Start of Raw data

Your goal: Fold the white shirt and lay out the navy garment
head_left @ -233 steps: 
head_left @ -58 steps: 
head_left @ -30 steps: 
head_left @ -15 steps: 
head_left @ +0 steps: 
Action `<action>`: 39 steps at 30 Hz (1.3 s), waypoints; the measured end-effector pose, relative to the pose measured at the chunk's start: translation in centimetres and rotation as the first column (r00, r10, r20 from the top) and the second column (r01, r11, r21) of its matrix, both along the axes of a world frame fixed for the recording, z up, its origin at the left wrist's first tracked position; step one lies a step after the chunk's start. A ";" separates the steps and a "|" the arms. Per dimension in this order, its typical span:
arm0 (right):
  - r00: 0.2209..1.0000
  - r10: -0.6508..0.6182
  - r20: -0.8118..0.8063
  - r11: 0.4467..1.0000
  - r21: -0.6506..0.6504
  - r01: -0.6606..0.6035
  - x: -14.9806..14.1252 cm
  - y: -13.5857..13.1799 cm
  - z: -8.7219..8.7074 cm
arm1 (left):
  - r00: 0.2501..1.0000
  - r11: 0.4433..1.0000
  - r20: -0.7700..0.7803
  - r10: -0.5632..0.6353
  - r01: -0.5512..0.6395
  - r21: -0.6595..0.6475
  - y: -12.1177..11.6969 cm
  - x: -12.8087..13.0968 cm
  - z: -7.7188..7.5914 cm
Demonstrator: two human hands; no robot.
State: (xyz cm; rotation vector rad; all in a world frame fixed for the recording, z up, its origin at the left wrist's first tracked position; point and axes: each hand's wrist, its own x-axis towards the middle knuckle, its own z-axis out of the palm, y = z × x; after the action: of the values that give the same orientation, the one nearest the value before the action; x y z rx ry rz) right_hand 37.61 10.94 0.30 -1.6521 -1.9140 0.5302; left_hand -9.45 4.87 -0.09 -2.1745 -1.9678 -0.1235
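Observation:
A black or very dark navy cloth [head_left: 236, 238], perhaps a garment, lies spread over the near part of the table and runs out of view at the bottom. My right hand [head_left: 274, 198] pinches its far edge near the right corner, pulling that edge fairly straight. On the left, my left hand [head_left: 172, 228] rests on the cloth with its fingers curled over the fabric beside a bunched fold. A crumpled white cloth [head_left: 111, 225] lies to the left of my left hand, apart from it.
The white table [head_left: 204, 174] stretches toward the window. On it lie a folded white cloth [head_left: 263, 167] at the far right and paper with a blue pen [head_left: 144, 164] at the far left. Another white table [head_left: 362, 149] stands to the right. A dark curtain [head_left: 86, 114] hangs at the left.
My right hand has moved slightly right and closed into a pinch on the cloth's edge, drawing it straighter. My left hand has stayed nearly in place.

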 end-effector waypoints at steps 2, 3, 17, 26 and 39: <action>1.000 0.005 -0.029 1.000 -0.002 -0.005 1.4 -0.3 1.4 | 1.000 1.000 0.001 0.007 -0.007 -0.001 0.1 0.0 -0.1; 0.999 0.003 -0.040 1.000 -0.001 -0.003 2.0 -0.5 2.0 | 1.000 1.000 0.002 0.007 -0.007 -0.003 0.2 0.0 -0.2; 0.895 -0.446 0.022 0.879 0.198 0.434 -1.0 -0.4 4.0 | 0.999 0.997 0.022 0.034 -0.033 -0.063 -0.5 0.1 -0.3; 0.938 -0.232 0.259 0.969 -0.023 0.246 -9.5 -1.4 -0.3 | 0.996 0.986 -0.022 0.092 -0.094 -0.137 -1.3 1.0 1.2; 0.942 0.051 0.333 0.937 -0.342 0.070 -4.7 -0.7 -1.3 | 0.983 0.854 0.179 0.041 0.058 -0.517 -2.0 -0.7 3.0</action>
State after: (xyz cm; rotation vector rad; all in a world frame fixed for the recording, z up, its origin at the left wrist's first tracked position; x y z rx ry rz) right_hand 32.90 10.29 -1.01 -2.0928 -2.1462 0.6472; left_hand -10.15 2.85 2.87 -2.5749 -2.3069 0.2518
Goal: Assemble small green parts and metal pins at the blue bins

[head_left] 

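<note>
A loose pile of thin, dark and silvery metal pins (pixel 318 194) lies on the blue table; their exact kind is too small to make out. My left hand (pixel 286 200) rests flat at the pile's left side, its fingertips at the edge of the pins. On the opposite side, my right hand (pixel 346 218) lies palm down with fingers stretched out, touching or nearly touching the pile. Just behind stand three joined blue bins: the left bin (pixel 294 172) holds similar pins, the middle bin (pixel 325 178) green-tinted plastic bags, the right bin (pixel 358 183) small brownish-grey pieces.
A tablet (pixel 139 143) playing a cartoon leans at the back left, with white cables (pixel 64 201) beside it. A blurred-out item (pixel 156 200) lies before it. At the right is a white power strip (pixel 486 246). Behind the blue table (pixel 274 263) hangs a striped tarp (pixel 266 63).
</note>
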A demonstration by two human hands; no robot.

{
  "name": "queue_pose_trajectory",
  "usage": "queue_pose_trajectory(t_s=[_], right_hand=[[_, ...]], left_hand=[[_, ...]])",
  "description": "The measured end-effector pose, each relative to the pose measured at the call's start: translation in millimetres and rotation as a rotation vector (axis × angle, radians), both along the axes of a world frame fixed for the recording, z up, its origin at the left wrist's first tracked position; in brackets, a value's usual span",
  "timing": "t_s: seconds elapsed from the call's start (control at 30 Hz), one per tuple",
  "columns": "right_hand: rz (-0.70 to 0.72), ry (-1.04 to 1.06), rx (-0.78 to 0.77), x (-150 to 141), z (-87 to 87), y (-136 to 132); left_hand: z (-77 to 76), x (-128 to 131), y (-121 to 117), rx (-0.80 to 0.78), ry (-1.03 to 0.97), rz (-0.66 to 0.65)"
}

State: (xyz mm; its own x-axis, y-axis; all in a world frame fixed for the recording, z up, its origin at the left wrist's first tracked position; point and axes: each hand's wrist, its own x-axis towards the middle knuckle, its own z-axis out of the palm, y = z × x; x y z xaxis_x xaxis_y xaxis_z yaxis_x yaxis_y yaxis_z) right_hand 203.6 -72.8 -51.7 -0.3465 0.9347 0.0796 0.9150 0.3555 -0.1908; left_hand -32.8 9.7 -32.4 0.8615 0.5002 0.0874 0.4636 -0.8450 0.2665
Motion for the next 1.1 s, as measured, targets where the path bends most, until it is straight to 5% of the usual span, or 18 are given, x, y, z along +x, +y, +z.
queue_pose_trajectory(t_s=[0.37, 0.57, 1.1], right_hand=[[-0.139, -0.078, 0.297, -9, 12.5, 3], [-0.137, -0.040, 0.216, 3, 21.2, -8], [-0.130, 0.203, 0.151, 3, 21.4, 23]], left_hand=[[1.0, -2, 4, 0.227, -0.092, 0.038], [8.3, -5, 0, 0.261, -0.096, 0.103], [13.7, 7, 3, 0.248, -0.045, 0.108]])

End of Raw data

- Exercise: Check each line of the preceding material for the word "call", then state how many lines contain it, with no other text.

- Solution to this problem: 2